Bisnis.com, JAKARTA – Dolar mengalami peningkatan terhadap sekelompok mata uang utama dunia menjelang pertemuan The Federal Reserve dan rilis laporan pekerjaan AS.
Indeks dolar AS tercatat naik 0,28% menjadi 89,350 pada penutupan perdagangan Senin (29/1) setelah turun 6 minggu berturut—turut. Adapun pada perdagangan Selasa (30/1) pukul 08.26 WIB, dolar melanjutkan kenaikan 0,09% menjadi 89,390.
Douglas Borthwick, Direktur pada Chapdelaine Foreign Exchange di New York menuturkan, pelaku pasar merasa beberapa ketidakpastian terjadi menjelang pertemuan The Fed pada pekan ini.
“Bergantung pada kepemimpinan The Fed yang baru, yang sekarang dijalankan oleh Jerome Powell, pasar khawatir tentang apakah kita akan melihat kenaikan suku bunga lebih lanjut,” kata Borthwick, seperti dilansir Reuters, Selasa (30/1/2018).
Data Reuters menunjukkan ekspektasi pasar sekitar 3 kali kenaikan suku bunga The Fed tahun ini, dimulai dari Maret 2018.
Namun, beberapa analis, termasuk di Goldman Sachs dan J.P Morgan Asset Management memproyeksikan bahwa The Fed akan menaikkan suku bunga sebanyak 4 kali.
Pertemuan The Federal Reserve/ Federal Open Market Committee (FOMC) dikabarkan berlangsung dua hari dari 30—31 Januari 2018. Sepanjang 2018 rencananya akan diadakan 8 kali pertemuan/ FOMC meetings.
Di samping itu, pelaku pasar juga tengah menunggu laporan Departemen Tenaga Kerja AS yang akan dirilis pada Jumat di pekan ini yang mencakup data nonfarm payroll (NFP), rata—rata penghasilan per jam, dan tingkat pengangguran.

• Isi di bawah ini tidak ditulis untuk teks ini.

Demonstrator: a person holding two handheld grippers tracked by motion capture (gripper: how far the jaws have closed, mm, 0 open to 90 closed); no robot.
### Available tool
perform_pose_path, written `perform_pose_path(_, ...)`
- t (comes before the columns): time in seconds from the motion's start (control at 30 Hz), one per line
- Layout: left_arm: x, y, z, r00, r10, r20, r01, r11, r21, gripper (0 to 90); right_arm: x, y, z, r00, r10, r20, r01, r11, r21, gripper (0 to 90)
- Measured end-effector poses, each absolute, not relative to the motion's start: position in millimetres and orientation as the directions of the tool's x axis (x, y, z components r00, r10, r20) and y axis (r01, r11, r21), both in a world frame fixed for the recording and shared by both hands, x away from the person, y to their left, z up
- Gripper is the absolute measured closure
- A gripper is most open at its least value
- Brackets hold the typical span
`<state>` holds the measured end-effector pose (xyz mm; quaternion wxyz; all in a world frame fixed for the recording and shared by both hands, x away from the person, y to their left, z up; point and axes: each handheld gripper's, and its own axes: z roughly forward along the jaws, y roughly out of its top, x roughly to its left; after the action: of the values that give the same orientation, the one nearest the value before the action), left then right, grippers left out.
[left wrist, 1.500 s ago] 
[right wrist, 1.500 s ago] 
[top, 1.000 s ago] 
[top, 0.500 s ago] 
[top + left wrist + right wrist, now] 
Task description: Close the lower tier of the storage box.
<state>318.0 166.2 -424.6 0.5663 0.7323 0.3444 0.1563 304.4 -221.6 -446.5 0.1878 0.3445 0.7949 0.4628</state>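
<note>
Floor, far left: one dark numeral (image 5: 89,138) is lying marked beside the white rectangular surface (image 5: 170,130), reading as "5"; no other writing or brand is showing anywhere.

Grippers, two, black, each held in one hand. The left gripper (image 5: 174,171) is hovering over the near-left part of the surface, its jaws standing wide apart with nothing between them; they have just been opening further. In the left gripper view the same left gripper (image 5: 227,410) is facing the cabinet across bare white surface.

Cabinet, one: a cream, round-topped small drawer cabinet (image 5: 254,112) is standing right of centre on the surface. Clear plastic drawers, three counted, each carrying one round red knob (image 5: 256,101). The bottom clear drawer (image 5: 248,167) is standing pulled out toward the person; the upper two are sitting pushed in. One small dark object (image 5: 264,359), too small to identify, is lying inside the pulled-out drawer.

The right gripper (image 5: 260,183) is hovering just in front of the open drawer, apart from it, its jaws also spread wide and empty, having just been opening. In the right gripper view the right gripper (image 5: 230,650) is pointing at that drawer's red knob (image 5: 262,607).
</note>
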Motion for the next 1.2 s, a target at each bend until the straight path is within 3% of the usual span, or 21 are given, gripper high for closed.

Pada Senin (29/1), sebuah laporan Departemen Perdagangan mengatakan bahwa belanja konsumen AS meningkat tajam pada Desember, namun saving turun ke level terendah 10 tahun. Dolar AS sedikit mendapat dorongan penguatan setelah laporan ini dirilis.
Adapun, data terbaru menunjukkan pertumbuhan ekonomi AS yang meningkat menjadi 2,3% pada 2017, lebih cepat dari 1,5% di 2016.
Sementara itu, imbal hasil obligasi AS melonjak menjadi tertinggi dalam tiga tahun pada Senin setelah komentar dari pejabat Bank Sentral Eropa/ European Central Bank (ECB) yang mengekpektasikan bahwa bank sentral secara global akan mengurangi stimulus karena outlook ekonomi yang membaik.